Abra’s Abra Earn Program Comes Under Scrutiny
Bloomberg reported that Abra’s platform, Abra Earn, allowed retail investors to deposit their cryptocurrencies in exchange for interest, promoting itself as an easy way for individuals to earn returns effortlessly.
At its peak, the Abra Earn program accrued around $600 million in assets, with a significant portion, close to $500 million, coming from US investors as mentioned in the SEC’s statement on Monday.
The SEC’s complaint accuses the lending platform of using discretionary investment strategies to generate high returns with consumer funds. It also noted that Abra operated as an unregistered investment company by issuing securities and holding 40% of its assets in investment securities for two years, including cryptocurrency loans to institutional borrowers.
In response, Abra began winding down the Earn program in June 2023 and advised US customers to withdraw their assets.
SEC Allegations Regarding Unregistered Sales
Stacy Bogert, associate director of the SEC’s Division of Enforcement, highlighted the importance of registration laws in protecting investors’ interests, mentioning that Abra sold almost half a billion dollars of securities to US investors without complying with registration laws designed to provide investors with accurate information for informed investment decisions.
Noteworthy investors in Abra included Amex Ventures, Blockchain Capital, and the Stellar Development Foundation, driving the company’s valuation to $500 million at one point.
In the crypto lending industry, other platforms like BlockFi, Celsius, and Voyager, offering similar programs to Abra Earn, declared bankruptcy in 2022.
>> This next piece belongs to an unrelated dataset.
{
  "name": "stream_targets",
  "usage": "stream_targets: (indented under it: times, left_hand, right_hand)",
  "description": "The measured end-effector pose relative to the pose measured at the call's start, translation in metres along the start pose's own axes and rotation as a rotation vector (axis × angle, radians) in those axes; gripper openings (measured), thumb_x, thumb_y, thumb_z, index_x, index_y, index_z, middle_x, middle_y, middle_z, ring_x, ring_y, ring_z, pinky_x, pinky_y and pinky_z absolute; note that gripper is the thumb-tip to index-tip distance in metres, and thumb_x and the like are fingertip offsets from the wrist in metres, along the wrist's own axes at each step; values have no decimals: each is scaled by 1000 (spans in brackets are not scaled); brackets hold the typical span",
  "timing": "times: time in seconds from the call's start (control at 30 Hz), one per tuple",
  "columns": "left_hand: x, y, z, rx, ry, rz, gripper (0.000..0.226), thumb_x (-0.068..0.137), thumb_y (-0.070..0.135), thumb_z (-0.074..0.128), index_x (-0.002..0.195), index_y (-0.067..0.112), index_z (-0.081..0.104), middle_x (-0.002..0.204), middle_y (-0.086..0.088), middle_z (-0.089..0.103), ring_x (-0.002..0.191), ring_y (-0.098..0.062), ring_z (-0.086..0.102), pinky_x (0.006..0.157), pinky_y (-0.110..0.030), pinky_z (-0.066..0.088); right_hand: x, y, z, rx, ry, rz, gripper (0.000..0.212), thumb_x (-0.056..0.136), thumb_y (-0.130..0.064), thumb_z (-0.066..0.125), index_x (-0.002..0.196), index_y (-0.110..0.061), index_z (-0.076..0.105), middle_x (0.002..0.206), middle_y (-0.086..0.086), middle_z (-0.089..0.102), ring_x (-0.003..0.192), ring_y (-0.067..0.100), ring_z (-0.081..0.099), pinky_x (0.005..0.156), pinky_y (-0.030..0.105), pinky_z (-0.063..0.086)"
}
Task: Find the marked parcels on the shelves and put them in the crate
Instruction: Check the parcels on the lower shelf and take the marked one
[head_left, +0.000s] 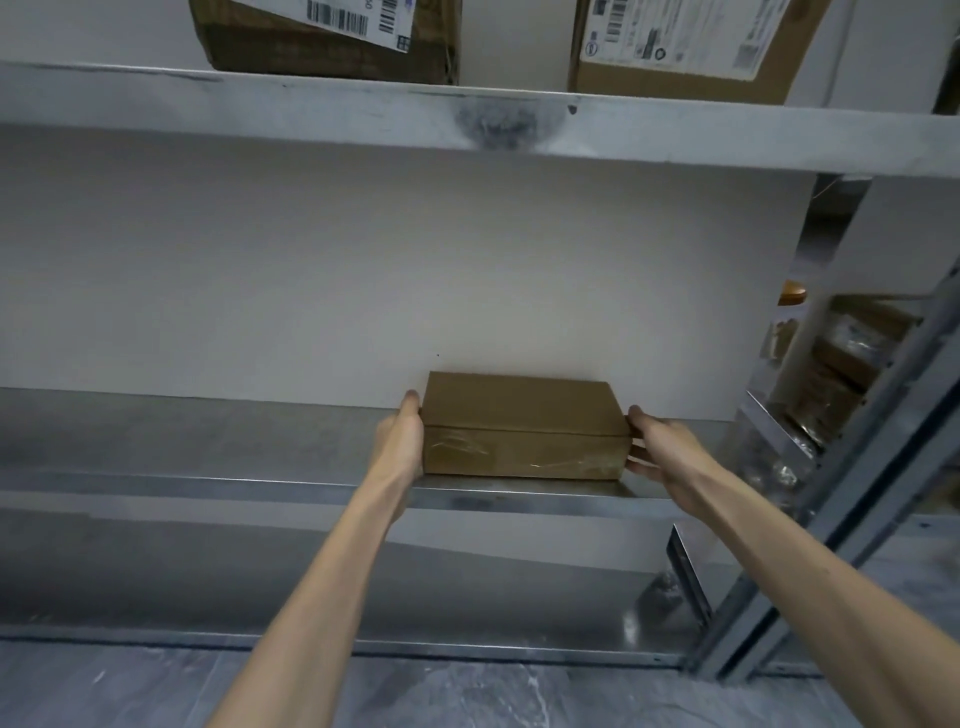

An Abra representative assured that customers were not harmed by the settlement or the closure of the Earn program. All assets, including interest, belonging to US-based Earn clients were transferred to their Abra Trade accounts in 2023. Abra continues to operate within the US through Abra Capital Management, an SEC-registered investment adviser, ensuring regulatory compliance and investor protection.
Currently, the total crypto market capitalization is at $2.1 trillion, with Bitcoin (BTC), the largest cryptocurrency, trading at $63,100, a decrease of nearly 2% in the last 24 hours.